Electric truck charging network expands to Houston-Dallas freight corridor

electric trucking

Greenlane Infrastructure, an electric public charging station developer and operator, is expanding outside of its home state of California and into Texas.

The Santa Monica-based company plans to launch its high-power charging sites along the Dallas–Houston I-45 corridor, which is one of the highest-volume commercial trucking routes in the country, according to a news release from Greenlane.

The sites will feature 6-8 pull-through lanes with chargers supporting combined charging system (CCS) and megawatt charging system (MCS) connectors that allow electric truck drivers to recharge their vehicles during standard rest periods. They will also offer tractor parking and charging, as well as operations that will allow for overnight stops.

Drivers can reserve chargers in advance, monitor charging activity in real time, and manage billing from the Greenlane Edge platform.

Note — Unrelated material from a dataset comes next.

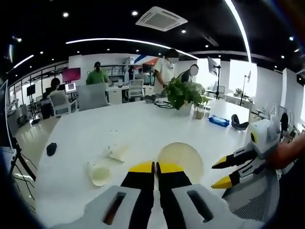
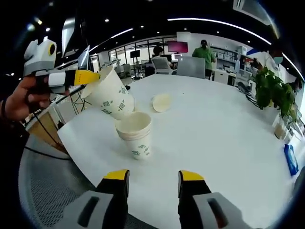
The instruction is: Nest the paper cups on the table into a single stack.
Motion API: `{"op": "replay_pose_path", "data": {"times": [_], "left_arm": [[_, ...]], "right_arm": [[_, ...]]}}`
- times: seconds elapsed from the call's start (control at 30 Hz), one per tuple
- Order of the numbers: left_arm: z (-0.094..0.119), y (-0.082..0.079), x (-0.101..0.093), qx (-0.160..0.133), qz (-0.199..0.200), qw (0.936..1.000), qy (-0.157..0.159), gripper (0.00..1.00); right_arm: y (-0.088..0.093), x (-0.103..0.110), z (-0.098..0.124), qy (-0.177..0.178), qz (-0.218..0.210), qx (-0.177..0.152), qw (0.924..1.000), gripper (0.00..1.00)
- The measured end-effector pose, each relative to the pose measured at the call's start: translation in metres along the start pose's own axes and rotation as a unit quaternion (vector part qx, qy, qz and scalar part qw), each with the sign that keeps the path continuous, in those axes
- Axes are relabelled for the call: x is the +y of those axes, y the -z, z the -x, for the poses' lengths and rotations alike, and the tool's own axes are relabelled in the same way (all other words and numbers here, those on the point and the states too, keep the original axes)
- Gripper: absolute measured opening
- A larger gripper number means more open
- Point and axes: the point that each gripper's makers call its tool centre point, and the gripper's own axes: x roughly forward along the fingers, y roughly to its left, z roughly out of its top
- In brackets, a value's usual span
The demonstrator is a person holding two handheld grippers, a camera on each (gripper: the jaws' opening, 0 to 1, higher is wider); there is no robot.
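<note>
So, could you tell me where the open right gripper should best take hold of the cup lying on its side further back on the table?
Probably the side wall near the rim. The lying cup rests on its side with its mouth turned toward the right gripper, so I would come down from above, one jaw on each side of the wall. The upright stack stands nearer, so pass over it.

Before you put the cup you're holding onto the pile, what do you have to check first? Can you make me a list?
1. Left gripper pinching the held cup: ok.
2. Held cup above the stack: not ok, it sits off to one side and tilted.
3. Stack upright, mouth up: ok.
4. Right gripper open and free: ok.
5. Loose cup left lying on the table: not ok.
</note>
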Motion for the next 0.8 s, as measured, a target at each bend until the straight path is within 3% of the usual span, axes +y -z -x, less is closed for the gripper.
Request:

“Our customers are making commitments to electrify their fleets, and they need a charging network that can grow alongside them,” Patrick Macdonald-King, CEO of Greenlane, said in the release. “This is the first leg of the Texas triangle, one of the more important freight arteries in the country, so bringing high-power charging there is the next logical step in building a network that serves how freight moves across America.”

Greenlane is also expanding across the West Coast, with five locations under development in California and Nevada. It opened its flagship Greenlane Center in Colton, California, in April 2025. The company plans to open locations in Blythe, California, and Port of Long Beach this year.

Greelane was founded in 2023 as a joint venture between Daimler Truck North America, NextEra Energy Resources and BlackRock. It has secured partnerships with electric long-haul truck developer Windrose Technology, Velocity Truck Centers and Volvo Trucks North America.